Hideo Sasaki Designing a Landscape
LANDSCAPE ARCHITECT HIDEO Sasaki (1919-2000) created the master plan for the Sea Pines Plantation development, bringing to it his signature interdisciplinary approach as well as his philosophy of respecting the natural environment – both revolutionary ideas of his time.
 
Developer Charles E. Fraser
        shared many of these ideas with Sasaki,
        which made them an ideal team.
        When Fraser commissioned Sasaki’s
        newly emerging firm to devise a land
        plan for his seaside property, history
        was being made. With an impressive
        resume and background already established,
        Sasaki had served as professor
        and then chairman of the department
        of Landscape Architecture of the Harvard
        School of Design for 18 years.
        He created a master plan for a resort
      that still serves as a model worldwide.
Unlike most other housing and resort developments of the time, Sasaki didn’t force a grid pattern on the seaside property. Instead, his layout of the neighborhood lots and roads was sensitive to the island’s topography, environment and residents’ needs.
This was a broad step away from the regular grid street network that dominated contemporary beach communities in the United States. Instead of plotting out a single row of houses running between the main road and the ocean, Sasaki planned a community where homes were clustered, putting as many as six rows of lots on the ocean side of the main road. Culde- sacs and dead-end roads branch off from the main thoroughfare. And between the houses, there are 50-footwide walkways leading from the row of lots farthest from the beach.
“We call it an interlocking finger
        plan,” Sasaki once said of how the
        beach front lots were created. “Actually
        it’s very similar to the cluster plan
        used in Radburn, New Jersey, 32 years
      ago.”
Radburn was designed in 1928 by Frederick Law Olmsted and was the first garden city in the United States. Olmsted’s plan was to combine the best of the city and the countryside into his design. He focused on using three critical elements: the public realm (streets, sidewalks and small parks), individually owned house lots and open space owned and shared by neighboring residents.

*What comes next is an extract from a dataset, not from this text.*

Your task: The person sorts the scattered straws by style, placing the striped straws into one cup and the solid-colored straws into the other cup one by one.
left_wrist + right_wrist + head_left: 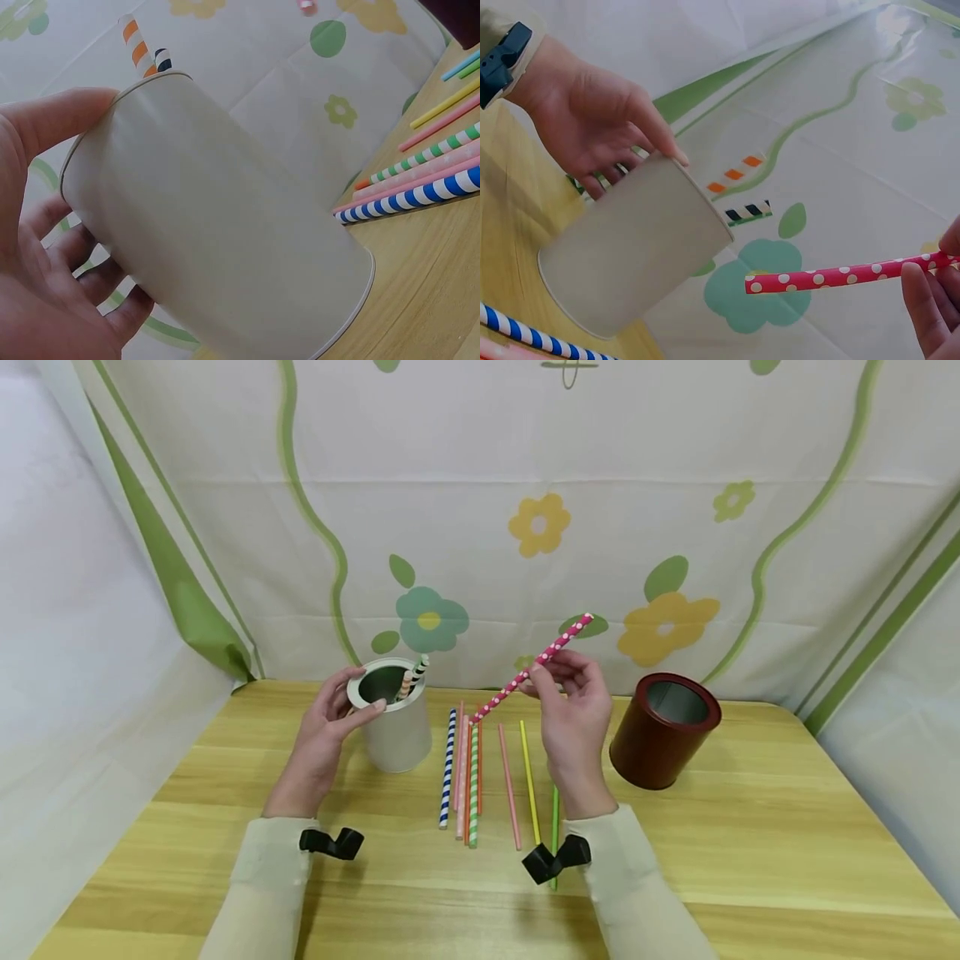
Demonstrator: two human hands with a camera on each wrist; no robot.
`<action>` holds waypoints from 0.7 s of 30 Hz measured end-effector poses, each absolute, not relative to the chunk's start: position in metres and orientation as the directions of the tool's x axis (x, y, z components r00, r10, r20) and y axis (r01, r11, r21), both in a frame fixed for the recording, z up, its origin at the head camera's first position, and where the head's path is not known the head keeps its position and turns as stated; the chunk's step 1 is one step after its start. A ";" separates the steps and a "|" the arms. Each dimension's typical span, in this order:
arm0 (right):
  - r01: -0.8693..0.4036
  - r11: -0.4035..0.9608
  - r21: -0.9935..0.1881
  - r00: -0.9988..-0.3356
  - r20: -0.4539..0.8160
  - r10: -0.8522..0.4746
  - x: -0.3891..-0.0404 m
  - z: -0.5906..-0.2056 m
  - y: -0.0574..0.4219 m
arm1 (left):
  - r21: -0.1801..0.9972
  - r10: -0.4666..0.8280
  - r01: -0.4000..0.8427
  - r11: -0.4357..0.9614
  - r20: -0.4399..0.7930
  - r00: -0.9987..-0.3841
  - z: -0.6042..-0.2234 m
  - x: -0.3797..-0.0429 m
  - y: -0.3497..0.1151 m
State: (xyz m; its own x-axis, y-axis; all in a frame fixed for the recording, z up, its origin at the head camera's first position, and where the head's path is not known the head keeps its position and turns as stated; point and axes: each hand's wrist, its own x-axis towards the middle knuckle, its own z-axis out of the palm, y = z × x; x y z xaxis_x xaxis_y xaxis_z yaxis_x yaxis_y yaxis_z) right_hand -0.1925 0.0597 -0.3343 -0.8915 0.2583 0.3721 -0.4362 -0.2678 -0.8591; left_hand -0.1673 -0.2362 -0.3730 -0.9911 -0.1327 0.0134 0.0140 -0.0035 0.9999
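My left hand (318,743) grips a white can (397,739) at its left side, with the thumb on the rim. Out of the can's mouth stick an orange-striped paper straw (136,49) and a dark-striped one (748,213). Between thumb and fingers, my right hand (576,722) pinches a pink straw with white dots (517,683), raised and slanting down to the left. Its lower end is above the loose straws in the head view. In the right wrist view, that end points toward the can.
Between the hands lie several straws: blue-striped (447,768), green-striped (474,789), pink (509,785), yellow (529,781) and green (555,818) among them. A dark red can (648,747) stands upright to the right. Behind the wooden table (787,827) hangs a flowered curtain (465,527).
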 end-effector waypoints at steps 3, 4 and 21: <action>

Sasaki cleverly took the ideas from
      Radburn and expanded on them to
      increase the number of valuable lots.
      A home didn’t have to be situated on
      the ocean front to enjoy sea breezes,
      sweeping views and quick access to
      the beach.
Instead of allowing the man-made environment of a resort to dominate Sea Pines, Sasaki let the natural coastal ecology take center stage. In fact, the plan called for a low density of houses. These homes were designed to be clustered on half of the Sea Pines property while setting aside acres for beaches, golf courses, parks, wildlife preserves, tidal marshes and other open spaces. About 1,400 acres were protected through open space covenants, including the more than 600 acres that became the Sea Pines Forest Preserve.
The plan Charles Fraser and Hideo Sasaki developed for Sea Pines Plantation served as the seed that grew into a world-class destination resort, the first of its kind in the United States.
Even before its completion, the 2nd International Urban Design Conference cited it for exceptional merit in 1957. And in 1959 it won an award for excellence in design by the American Society of Landscape Architects.
Sasaki went on to design many
          other noteworthy projects, including
          Euro Disneyland in Paris France, Boston
        Waterfront Park in Massachusetts
        and the Denver Skyline Urban Renewal
      Project.
 Throughout his career, Sasaki insisted
        that his profession not imitate or
        follow its sister arts but instead form a
        dynamic bridge with architecture, civil
        engineering and urban planning. His
        approach in creating balanced urban
        designs revolutionized and brought
        a modern approach to not only the
        projects he worked on but also to his
        profession, leading and shaping the
    future of landscape architecture.